--- Information provided ---

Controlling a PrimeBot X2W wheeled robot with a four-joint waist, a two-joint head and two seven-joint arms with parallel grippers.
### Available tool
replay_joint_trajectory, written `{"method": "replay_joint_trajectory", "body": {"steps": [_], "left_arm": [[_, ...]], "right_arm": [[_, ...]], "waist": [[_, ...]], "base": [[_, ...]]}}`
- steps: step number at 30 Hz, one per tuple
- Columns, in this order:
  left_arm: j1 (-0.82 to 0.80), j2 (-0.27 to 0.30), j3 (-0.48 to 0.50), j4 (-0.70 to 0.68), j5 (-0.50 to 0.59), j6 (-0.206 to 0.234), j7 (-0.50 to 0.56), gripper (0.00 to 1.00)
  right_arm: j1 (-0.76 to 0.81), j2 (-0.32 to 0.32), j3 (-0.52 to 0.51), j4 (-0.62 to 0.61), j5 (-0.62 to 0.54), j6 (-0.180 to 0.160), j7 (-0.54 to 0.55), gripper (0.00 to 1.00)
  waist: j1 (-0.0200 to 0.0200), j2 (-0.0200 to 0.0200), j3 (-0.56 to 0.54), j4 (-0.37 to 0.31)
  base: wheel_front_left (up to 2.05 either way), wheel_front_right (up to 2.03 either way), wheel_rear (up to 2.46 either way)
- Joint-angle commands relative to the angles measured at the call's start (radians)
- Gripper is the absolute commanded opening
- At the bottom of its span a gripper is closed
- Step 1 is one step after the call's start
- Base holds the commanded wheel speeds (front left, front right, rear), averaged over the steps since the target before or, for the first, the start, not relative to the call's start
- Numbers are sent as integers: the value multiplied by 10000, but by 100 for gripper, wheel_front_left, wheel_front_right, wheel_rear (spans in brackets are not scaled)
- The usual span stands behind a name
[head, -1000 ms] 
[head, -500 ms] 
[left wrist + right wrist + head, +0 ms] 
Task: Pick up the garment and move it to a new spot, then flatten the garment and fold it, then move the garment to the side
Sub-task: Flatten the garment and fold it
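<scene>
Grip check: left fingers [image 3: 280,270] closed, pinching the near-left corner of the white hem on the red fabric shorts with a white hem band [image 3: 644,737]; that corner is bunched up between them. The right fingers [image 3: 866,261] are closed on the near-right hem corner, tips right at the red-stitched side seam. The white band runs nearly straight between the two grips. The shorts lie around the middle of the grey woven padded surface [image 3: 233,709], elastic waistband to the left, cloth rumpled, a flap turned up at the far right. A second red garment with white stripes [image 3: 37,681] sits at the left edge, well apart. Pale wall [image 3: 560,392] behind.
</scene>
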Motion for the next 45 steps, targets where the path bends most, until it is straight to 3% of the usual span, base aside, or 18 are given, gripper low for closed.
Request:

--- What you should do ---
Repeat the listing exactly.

--- Written response ---
Controlling a PrimeBot X2W wheeled robot with a four-joint waist, a two-joint head and two seven-joint arms with parallel grippers.
### Available tool
replay_joint_trajectory, written `{"method": "replay_joint_trajectory", "body": {"steps": [_], "left_arm": [[_, ...]], "right_arm": [[_, ...]], "waist": [[_, ...]], "base": [[_, ...]]}}`
- steps: step number at 30 Hz, one per tuple
- Columns, in this order:
  left_arm: j1 (-0.82 to 0.80), j2 (-0.27 to 0.30), j3 (-0.48 to 0.50), j4 (-0.70 to 0.68), j5 (-0.50 to 0.59), j6 (-0.206 to 0.234), j7 (-0.50 to 0.56), gripper (0.00 to 1.00)
  right_arm: j1 (-0.76 to 0.81), j2 (-0.32 to 0.32), j3 (-0.52 to 0.51), j4 (-0.62 to 0.61), j5 (-0.62 to 0.54), j6 (-0.180 to 0.160), j7 (-0.54 to 0.55), gripper (0.00 to 1.00)
  waist: j1 (-0.0200 to 0.0200), j2 (-0.0200 to 0.0200), j3 (-0.56 to 0.54), j4 (-0.37 to 0.31)
  base: wheel_front_left (up to 2.05 either way), wheel_front_right (up to 2.03 either way), wheel_rear (up to 2.46 either way)
- Joint-angle commands relative to the angles measured at the call's start (radians)
- Gripper is the absolute commanded opening
- At the bottom of its span a gripper is closed
- Step 1 is one step after the call's start
- Base holds the commanded wheel speeds (front left, front right, rear), averaged over the steps since the target before or, for the first, the start, not relative to the call's start
- Numbers are sent as integers: the value multiplied by 10000, but by 100 for gripper, wheel_front_left, wheel_front_right, wheel_rear (spans in brackets are not scaled)
- The usual span stands behind a name
[head, -1000 ms] 
[head, -500 ms] 
[left wrist + right wrist + head, +0 ms] 
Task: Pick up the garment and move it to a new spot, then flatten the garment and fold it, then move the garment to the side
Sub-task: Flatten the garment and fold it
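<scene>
Grip check: left fingers [image 3: 280,270] closed, pinching the near-left corner of the white hem on the red fabric shorts with a white hem band [image 3: 644,737]; that corner is bunched up between them. The right fingers [image 3: 866,261] are closed on the near-right hem corner, tips right at the red-stitched side seam. The white band runs nearly straight between the two grips. The shorts lie around the middle of the grey woven padded surface [image 3: 233,709], elastic waistband to the left, cloth rumpled, a flap turned up at the far right. A second red garment with white stripes [image 3: 37,681] sits at the left edge, well apart. Pale wall [image 3: 560,392] behind.
</scene>
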Motion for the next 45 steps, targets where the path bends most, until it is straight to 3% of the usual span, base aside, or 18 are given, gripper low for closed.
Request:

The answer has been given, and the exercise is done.